[Records from a data collection]
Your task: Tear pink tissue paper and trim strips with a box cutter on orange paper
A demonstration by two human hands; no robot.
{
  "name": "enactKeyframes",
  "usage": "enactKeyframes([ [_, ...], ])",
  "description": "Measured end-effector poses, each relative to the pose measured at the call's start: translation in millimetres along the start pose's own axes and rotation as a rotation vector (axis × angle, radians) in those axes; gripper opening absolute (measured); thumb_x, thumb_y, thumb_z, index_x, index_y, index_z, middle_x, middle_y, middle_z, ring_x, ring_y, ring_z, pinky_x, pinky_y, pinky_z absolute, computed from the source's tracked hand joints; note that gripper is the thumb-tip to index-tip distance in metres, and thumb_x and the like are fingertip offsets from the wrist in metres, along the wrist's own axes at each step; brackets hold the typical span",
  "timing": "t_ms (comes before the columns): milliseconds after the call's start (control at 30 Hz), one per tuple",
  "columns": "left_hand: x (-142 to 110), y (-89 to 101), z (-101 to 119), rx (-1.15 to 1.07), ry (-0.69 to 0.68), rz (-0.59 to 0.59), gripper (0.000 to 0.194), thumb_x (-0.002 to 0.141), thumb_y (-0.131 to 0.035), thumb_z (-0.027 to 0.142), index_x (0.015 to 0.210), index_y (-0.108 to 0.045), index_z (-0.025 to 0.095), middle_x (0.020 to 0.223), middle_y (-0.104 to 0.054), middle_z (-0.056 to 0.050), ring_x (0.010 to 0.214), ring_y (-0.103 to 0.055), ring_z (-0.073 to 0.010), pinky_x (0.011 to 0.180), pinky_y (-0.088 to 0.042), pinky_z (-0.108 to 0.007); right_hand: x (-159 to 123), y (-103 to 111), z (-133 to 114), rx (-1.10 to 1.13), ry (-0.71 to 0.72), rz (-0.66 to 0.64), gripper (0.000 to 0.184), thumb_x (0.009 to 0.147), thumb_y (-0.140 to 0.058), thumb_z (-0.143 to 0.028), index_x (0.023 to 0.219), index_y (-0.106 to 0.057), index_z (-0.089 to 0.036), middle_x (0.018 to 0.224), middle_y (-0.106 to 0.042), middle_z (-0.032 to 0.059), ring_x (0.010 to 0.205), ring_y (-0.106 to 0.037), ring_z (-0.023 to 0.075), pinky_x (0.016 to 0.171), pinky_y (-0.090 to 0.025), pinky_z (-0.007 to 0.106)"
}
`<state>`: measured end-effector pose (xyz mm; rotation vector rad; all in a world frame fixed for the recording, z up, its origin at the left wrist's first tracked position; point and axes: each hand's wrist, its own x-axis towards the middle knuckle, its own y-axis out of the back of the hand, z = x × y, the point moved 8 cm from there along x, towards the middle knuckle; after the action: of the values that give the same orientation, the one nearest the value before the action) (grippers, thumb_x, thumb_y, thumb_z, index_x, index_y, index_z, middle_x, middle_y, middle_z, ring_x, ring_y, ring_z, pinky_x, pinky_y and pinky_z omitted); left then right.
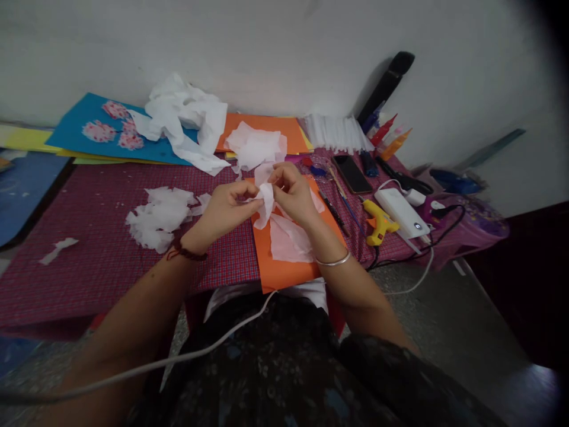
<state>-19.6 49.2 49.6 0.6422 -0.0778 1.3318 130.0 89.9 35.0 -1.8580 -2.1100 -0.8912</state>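
- White, thin and crumpled, the tissue piece (pixel 265 204) is held up over the orange sheet (pixel 269 264), near its far left corner.
- The left hand (pixel 226 210) has a narrow grip, thumb and fingertips closed on the left edge of the tissue piece.
- The right hand (pixel 296 193) pinches the same piece from above and to the right, its fingers curled in close.
- The step in hand looks like shaping or gathering the tissue piece between both sets of fingertips; which of the two cannot be told.
- Working it further would call for a light, steady pinch, as paper this thin could well tear.
- Flat pale tissue (pixel 288 240) lies on the orange sheet, under the right hand and wrist.
- Left of the orange sheet, on the checked cloth of the bench (pixel 111 261), sits a loose heap of white tissue (pixel 162 216).
- Beyond the orange sheet is a layered tissue stack (pixel 255 145); farther left, a blue sheet (pixel 73 133) carries pink-and-white tufts (pixel 100 131).
- Right of the orange sheet are a dark phone (pixel 351 174), a yellow glue gun (pixel 377 222) and a white power bank (pixel 402 213).
- No brand or label is readable; the power bank's small lit display is too blurred to read.
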Motion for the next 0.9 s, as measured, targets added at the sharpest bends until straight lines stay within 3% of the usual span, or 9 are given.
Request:
enactKeyframes([
  [67, -0.7, 3.0, 3.7, 0.005, -0.018, 0.064, 0.013, 0.081, -0.070, 0.027, 0.071, -0.066, 0.019, 0.069, -0.065, 0.001, 0.067, -0.056, -0.0145, 0.063, -0.042, -0.028, -1.7, 6.5, -4.2, -0.009, 0.040, 0.064, 0.020, 0.088, -0.064, -0.014, 0.103, -0.058, -0.026, 0.114, -0.061, 0.0034, 0.075, -0.055, 0.0123, 0.068, -0.050, 0.030],
  [167, -3.8, 16.7, 6.2, 0.025, -0.026, 0.273, 0.016, 0.080, -0.070, 0.027, 0.068, -0.062, 0.020, 0.064, -0.059, 0.003, 0.062, -0.050, -0.0131, 0.060, -0.037, -0.028, -6.2, 14.9, -17.1, -0.014, 0.146, 0.135, 0.018, 0.094, -0.065, -0.033, 0.106, -0.053, -0.027, 0.103, -0.058, 0.0023, 0.075, -0.054, 0.0141, 0.068, -0.049, 0.032],
  [267, -8.3, 28.2, 6.0, 0.051, -0.023, 0.435, 0.020, 0.082, -0.068, 0.028, 0.067, -0.058, 0.021, 0.062, -0.053, 0.004, 0.060, -0.047, -0.0130, 0.060, -0.036, -0.029, -10.5, 0.0, -28.7, -0.052, 0.208, -0.023, 0.035, 0.089, -0.073, -0.051, 0.103, -0.051, -0.027, 0.095, -0.056, 0.0002, 0.078, -0.054, 0.0155, 0.070, -0.050, 0.033],
  [367, -10.0, 32.3, 9.5, 0.095, -0.072, 0.480, 0.020, 0.082, -0.068, 0.025, 0.067, -0.055, 0.021, 0.063, -0.052, 0.004, 0.061, -0.048, -0.0132, 0.060, -0.037, -0.029, -14.7, -16.1, -33.4, -0.154, 0.214, -0.124, 0.042, 0.085, -0.078, -0.046, 0.110, -0.052, -0.026, 0.103, -0.060, 0.0022, 0.083, -0.057, 0.0167, 0.073, -0.050, 0.034],
  [533, -10.1, 30.4, 9.4, 0.096, -0.143, 0.481, 0.016, 0.076, -0.068, 0.013, 0.073, -0.055, 0.021, 0.073, -0.057, 0.003, 0.068, -0.052, -0.0128, 0.065, -0.041, -0.029, -13.2, -11.1, -30.1, -0.152, 0.180, 0.004, 0.010, 0.099, -0.053, -0.033, 0.103, -0.056, -0.024, 0.092, -0.063, 0.0026, 0.077, -0.056, 0.0163, 0.072, -0.048, 0.034],
  [633, -7.2, 28.2, -3.3, -0.034, -0.058, 0.445, 0.016, 0.073, -0.063, 0.009, 0.082, -0.059, 0.022, 0.078, -0.064, 0.002, 0.070, -0.058, -0.0133, 0.065, -0.043, -0.028, -10.4, -11.6, -25.8, -0.043, 0.150, -0.054, 0.024, 0.102, -0.050, -0.041, 0.088, -0.058, -0.023, 0.076, -0.059, -0.0002, 0.071, -0.054, 0.0154, 0.067, -0.044, 0.032],
  [800, -1.6, 22.3, -17.1, -0.219, 0.079, 0.281, 0.024, 0.073, -0.058, 0.009, 0.093, -0.064, 0.021, 0.081, -0.068, 0.001, 0.064, -0.057, -0.0127, 0.057, -0.040, -0.027, -10.9, -22.4, -29.3, 0.152, 0.116, -0.340, 0.038, 0.095, -0.063, -0.057, 0.079, -0.063, -0.022, 0.077, -0.062, 0.0005, 0.075, -0.058, 0.0146, 0.072, -0.047, 0.032],
  [900, -0.6, 17.8, -19.9, -0.305, 0.136, 0.187, 0.025, 0.073, -0.061, 0.011, 0.096, -0.064, 0.021, 0.080, -0.068, 0.001, 0.059, -0.054, -0.0116, 0.052, -0.036, -0.026, -8.0, -11.4, -25.7, 0.232, 0.012, -0.289, 0.035, 0.095, -0.063, -0.056, 0.085, -0.066, -0.023, 0.083, -0.067, 0.0013, 0.075, -0.061, 0.0141, 0.073, -0.051, 0.032],
])
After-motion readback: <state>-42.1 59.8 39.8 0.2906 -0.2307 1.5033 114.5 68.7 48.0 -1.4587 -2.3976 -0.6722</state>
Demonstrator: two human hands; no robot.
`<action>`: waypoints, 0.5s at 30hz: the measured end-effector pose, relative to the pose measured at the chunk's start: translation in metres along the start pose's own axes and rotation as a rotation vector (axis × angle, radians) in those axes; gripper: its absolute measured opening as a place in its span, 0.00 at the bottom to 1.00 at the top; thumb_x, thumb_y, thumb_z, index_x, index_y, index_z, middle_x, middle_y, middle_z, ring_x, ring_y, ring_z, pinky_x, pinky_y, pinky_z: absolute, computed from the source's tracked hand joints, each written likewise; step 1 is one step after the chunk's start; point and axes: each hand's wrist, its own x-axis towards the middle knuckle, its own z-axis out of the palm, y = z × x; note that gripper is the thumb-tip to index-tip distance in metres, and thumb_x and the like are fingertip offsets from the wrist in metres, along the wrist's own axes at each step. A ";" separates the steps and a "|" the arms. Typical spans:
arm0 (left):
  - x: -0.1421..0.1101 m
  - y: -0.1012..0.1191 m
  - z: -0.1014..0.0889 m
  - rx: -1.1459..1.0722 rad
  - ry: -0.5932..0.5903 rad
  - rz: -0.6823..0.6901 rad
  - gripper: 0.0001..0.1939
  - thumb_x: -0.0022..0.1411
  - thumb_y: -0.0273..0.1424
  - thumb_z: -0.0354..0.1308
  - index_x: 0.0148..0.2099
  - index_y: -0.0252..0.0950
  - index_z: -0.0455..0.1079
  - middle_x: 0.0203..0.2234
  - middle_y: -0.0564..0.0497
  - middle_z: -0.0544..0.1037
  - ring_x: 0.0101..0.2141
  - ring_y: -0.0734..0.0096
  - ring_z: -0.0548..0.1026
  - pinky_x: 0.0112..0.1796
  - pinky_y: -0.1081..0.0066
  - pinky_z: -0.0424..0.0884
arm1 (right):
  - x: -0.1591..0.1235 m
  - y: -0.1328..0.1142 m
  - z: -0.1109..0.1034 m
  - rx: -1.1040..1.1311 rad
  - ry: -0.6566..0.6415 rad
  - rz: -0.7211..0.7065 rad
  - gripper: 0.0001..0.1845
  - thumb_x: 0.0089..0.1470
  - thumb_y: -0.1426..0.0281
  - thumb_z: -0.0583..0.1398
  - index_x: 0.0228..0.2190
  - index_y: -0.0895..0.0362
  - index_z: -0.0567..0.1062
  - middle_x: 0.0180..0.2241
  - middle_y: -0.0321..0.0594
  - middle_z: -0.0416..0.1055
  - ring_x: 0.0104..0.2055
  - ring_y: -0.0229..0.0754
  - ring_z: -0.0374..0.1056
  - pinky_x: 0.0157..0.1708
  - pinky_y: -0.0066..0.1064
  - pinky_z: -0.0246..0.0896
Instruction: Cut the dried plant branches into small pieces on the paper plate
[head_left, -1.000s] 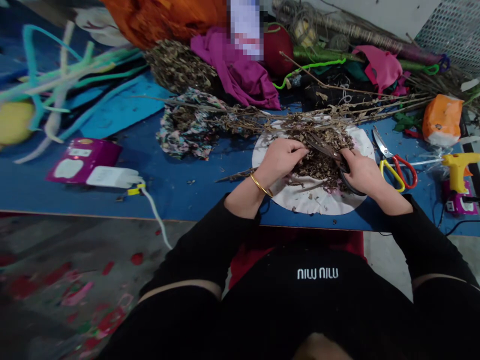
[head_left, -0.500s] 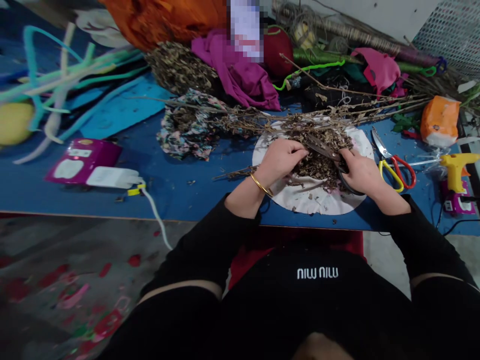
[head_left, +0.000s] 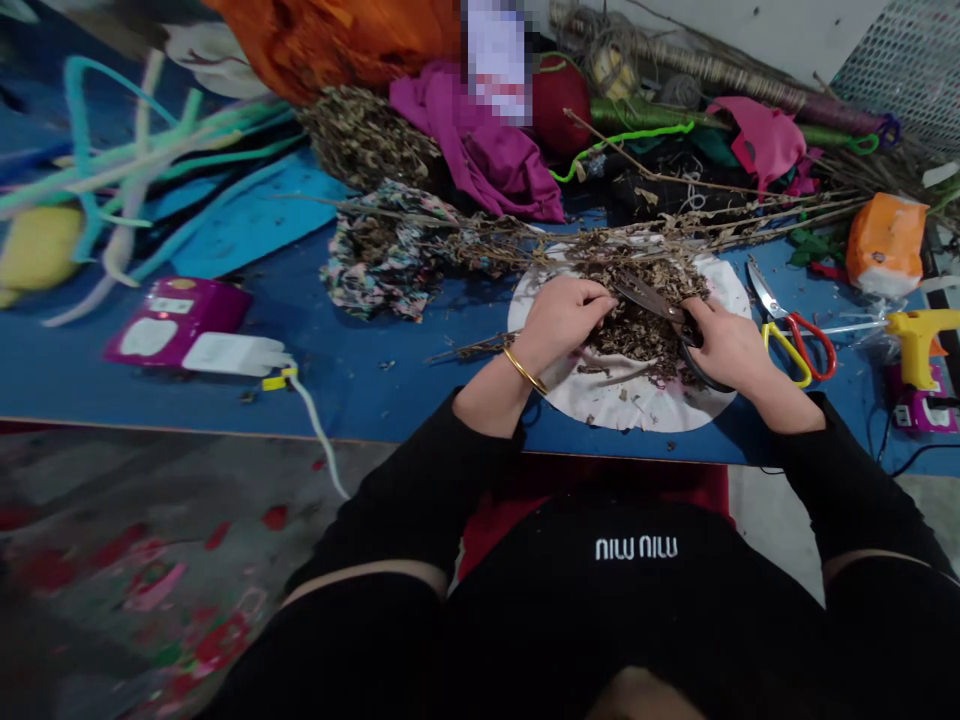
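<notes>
On the bench (head_left: 442,400), a white round cloth (head_left: 630,408) bears a heap of dried leaves (head_left: 637,338). The right hand (head_left: 721,345) closes its fingers around dark scissors (head_left: 651,301), blades over the heap; the left hand (head_left: 561,315) pinches narrowly there, any held piece indiscernible. Both poses closely match the earlier frame. Leftward, a patterned cloth (head_left: 352,287) cradles brown plant matter (head_left: 377,240).

This looked like a craft workshop. A long blue bench (head_left: 420,400) was piled with making things – two pairs of scissors, one dark scissors (head_left: 646,297) and one red-and-yellow scissors (head_left: 790,335), a yellow glue gun (head_left: 916,350), purple cloth (head_left: 517,180), dry leaves (head_left: 637,340) and bright bendy strips (head_left: 169,150). Red and pink scraps (head_left: 223,640) lay all over the grey floor (head_left: 60,465).
</notes>
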 end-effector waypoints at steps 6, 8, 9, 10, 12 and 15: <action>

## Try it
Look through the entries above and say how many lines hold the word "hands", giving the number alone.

## Written solution
2